_Description of the task_. Which of the lines below hold "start"? Please return each one.

_Data shown_.

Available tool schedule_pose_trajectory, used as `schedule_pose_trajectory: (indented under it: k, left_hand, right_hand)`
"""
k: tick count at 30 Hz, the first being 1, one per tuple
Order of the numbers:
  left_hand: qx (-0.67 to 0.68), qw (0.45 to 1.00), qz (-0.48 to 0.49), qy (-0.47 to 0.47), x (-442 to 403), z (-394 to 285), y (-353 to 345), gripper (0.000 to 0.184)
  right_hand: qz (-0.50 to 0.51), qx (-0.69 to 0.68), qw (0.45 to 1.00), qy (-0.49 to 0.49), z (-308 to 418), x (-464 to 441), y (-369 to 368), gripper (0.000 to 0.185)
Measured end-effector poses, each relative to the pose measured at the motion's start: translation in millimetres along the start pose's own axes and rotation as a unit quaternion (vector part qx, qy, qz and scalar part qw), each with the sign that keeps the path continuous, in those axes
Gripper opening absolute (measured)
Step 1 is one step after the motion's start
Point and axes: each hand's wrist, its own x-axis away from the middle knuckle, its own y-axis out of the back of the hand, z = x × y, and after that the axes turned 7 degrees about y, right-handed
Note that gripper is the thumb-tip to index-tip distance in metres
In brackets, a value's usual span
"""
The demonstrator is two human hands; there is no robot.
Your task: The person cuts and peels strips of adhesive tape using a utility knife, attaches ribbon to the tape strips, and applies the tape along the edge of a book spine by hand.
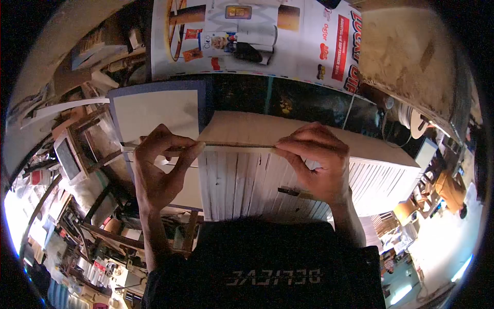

_Solution for this problem_.
Measured end-effector poses, each relative to the pose measured at the motion's start: translation in millimetres along the start pose's own axes and rotation as a unit quaternion (vector part qx, qy, qz and scalar part qw), each with the sign that keeps the path continuous, in those axes
Step 1 is one step after the motion's start

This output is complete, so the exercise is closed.